Proseguono gli esperti di Sotheby’s: «Un esame della tecnica di Rubens nel presente lavoro rivela una serie di caratteristiche familiari agli altri suoi dipinti, in particolare a quelli simili a schizzi. Inizia applicando rapidamente uno sfondo marrone chiaro, lasciando uno spazio per la testa. Proprio questa tecnica può essere vista nel ritratto di Detroit di Philip Rubens, il fratello dell’artista. Uno degli espedienti di Rubens per creare l’impressione di vita nei suoi modelli era quello di dipingere sezioni di carne con sfumature di rosso e blu che sarebbero apparse attraverso gli smalti traslucidi color pelle sopra, dando così vita alle sue rappresentazioni. Questo fenomeno è osservabile in molti dei suoi primi lavori, compreso questo autoritratto e quello di suo fratello. Nei ritratti dei suoi parenti più stretti e amici, Rubens lasciava gli abiti abbozzati in modo da dirigere l’attenzione dello spettatore sul viso, piuttosto che sugli abiti. Qui l’abito è volutamente scuro per far apparire il viso più chiaro. Così facendo, cercò di conferire al ritratto un’intensa vivacità».
Allievo prediletto di Rubens, Antoon van Dyck (1599-1641) viaggiò più del maestro e raramente si fermò a lungo in un posto, ma dovunque arrivava signori e monarchi si contendevano un suo ritratto. Non si sa con precisione come si siano incontrati, sappiamo che l’incontro è avvenuto intorno al 1615 circa e che Rubens lo fece suo stimato collaboratore: van Dyck partecipa infatti ad importanti commesse per le chiese di Anversa. Sarà il ritratto l’espressione più originale di van Dyck, ma l’approccio dei due pittori è molto diverso. Rubens unisce la conoscenza dei modelli rinascimentali all’osservazione diretta e realistica, van Dyck elabora nuove iconografie, come quella del “ritratto mitologico”.
L’autoritratto sicuro ed elegante di Sir Anthony van Dyck in arrivo in asta fa parte di un gruppo di autoritratti eseguiti dall’artista quando era già divenuto uno degli artisti più famosi in Europa.

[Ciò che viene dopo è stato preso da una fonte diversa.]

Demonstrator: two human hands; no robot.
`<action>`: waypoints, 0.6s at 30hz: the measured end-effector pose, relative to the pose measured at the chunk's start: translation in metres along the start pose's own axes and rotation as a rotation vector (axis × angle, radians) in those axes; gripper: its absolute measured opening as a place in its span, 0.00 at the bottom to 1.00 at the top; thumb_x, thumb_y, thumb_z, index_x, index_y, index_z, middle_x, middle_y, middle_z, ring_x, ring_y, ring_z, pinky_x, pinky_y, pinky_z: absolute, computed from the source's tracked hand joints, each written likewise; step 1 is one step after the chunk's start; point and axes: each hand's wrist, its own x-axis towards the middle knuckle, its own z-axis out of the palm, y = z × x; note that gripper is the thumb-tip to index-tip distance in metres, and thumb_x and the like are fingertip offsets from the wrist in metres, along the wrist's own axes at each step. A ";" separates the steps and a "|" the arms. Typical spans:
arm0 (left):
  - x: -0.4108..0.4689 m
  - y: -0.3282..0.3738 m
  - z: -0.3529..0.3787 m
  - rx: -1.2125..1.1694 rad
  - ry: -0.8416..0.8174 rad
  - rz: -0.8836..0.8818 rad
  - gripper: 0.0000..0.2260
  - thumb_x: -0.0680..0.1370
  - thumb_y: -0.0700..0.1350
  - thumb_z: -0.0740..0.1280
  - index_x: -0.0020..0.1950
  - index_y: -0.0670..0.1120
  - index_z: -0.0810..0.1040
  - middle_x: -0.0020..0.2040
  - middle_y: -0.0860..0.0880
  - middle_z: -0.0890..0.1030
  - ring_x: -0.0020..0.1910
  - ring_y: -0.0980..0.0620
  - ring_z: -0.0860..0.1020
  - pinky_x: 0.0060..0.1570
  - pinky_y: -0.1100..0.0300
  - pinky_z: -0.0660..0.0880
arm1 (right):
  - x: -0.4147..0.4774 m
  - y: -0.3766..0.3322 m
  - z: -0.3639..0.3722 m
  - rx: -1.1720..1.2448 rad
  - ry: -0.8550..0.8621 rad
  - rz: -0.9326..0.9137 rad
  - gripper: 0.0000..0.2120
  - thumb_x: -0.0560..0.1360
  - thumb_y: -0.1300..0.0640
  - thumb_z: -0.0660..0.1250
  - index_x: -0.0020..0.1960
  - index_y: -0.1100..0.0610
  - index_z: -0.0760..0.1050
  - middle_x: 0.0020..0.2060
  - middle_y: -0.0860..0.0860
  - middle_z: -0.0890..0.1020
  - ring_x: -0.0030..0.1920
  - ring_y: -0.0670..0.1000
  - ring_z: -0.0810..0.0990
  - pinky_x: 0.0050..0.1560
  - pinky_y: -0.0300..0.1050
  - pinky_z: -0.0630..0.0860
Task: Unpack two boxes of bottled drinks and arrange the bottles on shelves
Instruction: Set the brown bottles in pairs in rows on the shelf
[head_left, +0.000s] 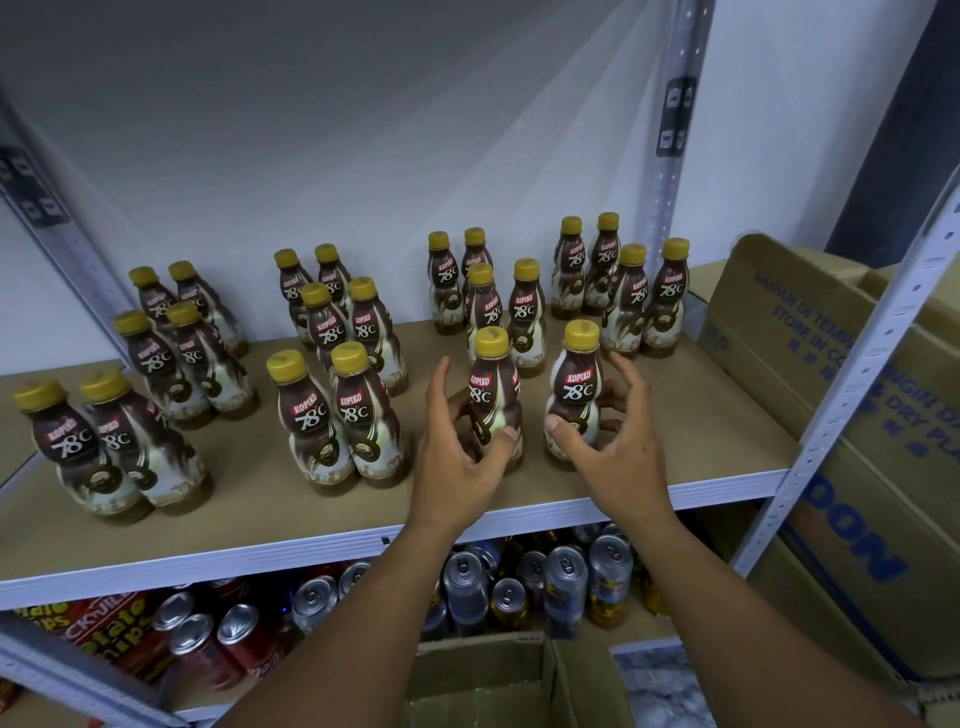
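Upright drink cans with silver tops cluster low in the view, with red cans to their left. Red potato chips packs lie further left. A white wall stands behind, and marbled floor shows at lower right.

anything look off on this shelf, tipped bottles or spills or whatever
Nothing stands out. Every bottle on the shelf stands upright with its cap on, and no spill shows. Only the front two stand apart: the left bottle in the left hand and the right bottle in the right hand.
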 end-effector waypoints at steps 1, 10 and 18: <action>0.001 -0.002 0.000 0.006 -0.005 0.000 0.41 0.78 0.39 0.73 0.83 0.55 0.53 0.63 0.67 0.75 0.63 0.70 0.75 0.61 0.69 0.72 | 0.000 0.000 0.000 0.000 -0.004 -0.006 0.42 0.70 0.49 0.80 0.75 0.37 0.59 0.61 0.35 0.74 0.60 0.37 0.76 0.60 0.46 0.78; 0.001 -0.002 0.002 -0.008 0.007 -0.002 0.43 0.76 0.41 0.76 0.83 0.56 0.52 0.61 0.56 0.81 0.61 0.62 0.79 0.57 0.69 0.74 | 0.001 0.003 0.001 0.010 -0.019 -0.019 0.42 0.70 0.54 0.80 0.75 0.38 0.59 0.59 0.35 0.75 0.57 0.35 0.77 0.54 0.37 0.77; 0.003 0.000 0.000 0.019 -0.009 -0.036 0.49 0.71 0.50 0.81 0.82 0.61 0.52 0.55 0.84 0.71 0.58 0.77 0.73 0.53 0.76 0.70 | 0.001 0.004 0.000 -0.006 -0.017 -0.003 0.41 0.70 0.52 0.79 0.74 0.35 0.60 0.61 0.38 0.76 0.59 0.40 0.78 0.57 0.51 0.80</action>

Van Dyck, come i suoi contemporanei Rubens e Rembrandt, dipinse immagini di se stesso fin dall’inizio della sua carriera, quando era ancora adolescente.

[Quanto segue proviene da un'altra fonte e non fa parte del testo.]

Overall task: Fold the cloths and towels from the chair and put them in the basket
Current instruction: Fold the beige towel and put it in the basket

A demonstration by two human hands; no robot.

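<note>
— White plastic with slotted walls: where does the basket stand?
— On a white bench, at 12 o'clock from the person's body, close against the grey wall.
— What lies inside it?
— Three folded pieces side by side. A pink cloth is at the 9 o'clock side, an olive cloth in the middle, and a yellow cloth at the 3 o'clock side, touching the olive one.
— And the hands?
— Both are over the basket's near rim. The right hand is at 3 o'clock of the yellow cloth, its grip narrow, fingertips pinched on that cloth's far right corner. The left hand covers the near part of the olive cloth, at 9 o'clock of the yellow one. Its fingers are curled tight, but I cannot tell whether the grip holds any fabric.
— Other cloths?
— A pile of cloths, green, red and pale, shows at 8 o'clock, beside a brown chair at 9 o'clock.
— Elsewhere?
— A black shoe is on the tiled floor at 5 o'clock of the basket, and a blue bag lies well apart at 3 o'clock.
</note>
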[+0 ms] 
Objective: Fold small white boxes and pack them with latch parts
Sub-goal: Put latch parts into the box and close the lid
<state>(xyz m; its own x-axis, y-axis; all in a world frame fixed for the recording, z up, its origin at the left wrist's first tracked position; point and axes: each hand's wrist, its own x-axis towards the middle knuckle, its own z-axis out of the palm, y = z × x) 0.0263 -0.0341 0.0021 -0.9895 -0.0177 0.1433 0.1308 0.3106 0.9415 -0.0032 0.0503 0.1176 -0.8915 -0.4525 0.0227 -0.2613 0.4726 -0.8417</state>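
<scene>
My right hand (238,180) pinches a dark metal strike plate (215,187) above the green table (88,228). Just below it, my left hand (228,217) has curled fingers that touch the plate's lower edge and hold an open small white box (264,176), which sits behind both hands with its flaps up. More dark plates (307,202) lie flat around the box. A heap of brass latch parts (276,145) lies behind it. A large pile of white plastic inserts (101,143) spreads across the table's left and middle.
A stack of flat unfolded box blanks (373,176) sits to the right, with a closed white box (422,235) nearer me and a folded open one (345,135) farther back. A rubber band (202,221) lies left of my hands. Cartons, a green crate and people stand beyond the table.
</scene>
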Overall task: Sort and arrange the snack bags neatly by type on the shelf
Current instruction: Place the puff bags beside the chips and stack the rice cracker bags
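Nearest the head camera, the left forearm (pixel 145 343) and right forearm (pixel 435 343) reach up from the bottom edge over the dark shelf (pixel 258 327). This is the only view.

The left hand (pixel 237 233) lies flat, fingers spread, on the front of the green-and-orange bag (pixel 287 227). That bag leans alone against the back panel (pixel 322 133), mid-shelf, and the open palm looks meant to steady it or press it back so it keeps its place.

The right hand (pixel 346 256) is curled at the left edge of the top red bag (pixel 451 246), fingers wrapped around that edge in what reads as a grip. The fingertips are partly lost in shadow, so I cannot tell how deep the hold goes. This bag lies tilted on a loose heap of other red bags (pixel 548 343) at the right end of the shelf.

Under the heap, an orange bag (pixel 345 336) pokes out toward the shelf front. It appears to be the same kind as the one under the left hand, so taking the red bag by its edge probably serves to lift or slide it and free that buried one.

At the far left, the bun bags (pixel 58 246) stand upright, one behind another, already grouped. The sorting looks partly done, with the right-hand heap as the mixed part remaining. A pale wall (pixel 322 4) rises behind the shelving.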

Alcuni sono piuttosto vistosi. Tuttavia, un gruppo più piccolo di opere, dipinte più tardi nella sua vita, sono più sobrie, se non meno eleganti. «Il presente dipinto risale a quest’ultima fase, intorno al 1637-1639. Sembrerebbe infatti il penultimo esempio di autoritratto di Van Dyck, superato solo dall’Autoritratto del 1637-1639 circa già nella collezione del conte di Jersey e ora alla National Portrait Gallery di Londra. Sembra che il dipinto sia rimasto nella collezione dell’artista fino alla sua morte e sia stato successivamente acquisito dal suo ammiratore ed erede artistico, Sir Peter Lely» si legge nella scheda critica in catalogo, che prosegue: «Van Dyck si mostra in busto -lunghezza, la testa si voltò a guardare lo spettatore. II suo aspetto è sereno e consapevole, ma non altezzoso, ed è semplicemente, anche se elegantemente, vestito di nero, con un ampio colletto bianco. Indica se stesso con la mano sinistra, come a confermare il proprio status, e non indossa la catena d’oro donatagli da Carlo I, preferendo presentarsi come un gentiluomo, seppur in abiti un po’ informali (come faceva immancabilmente nei suoi autoritratti)».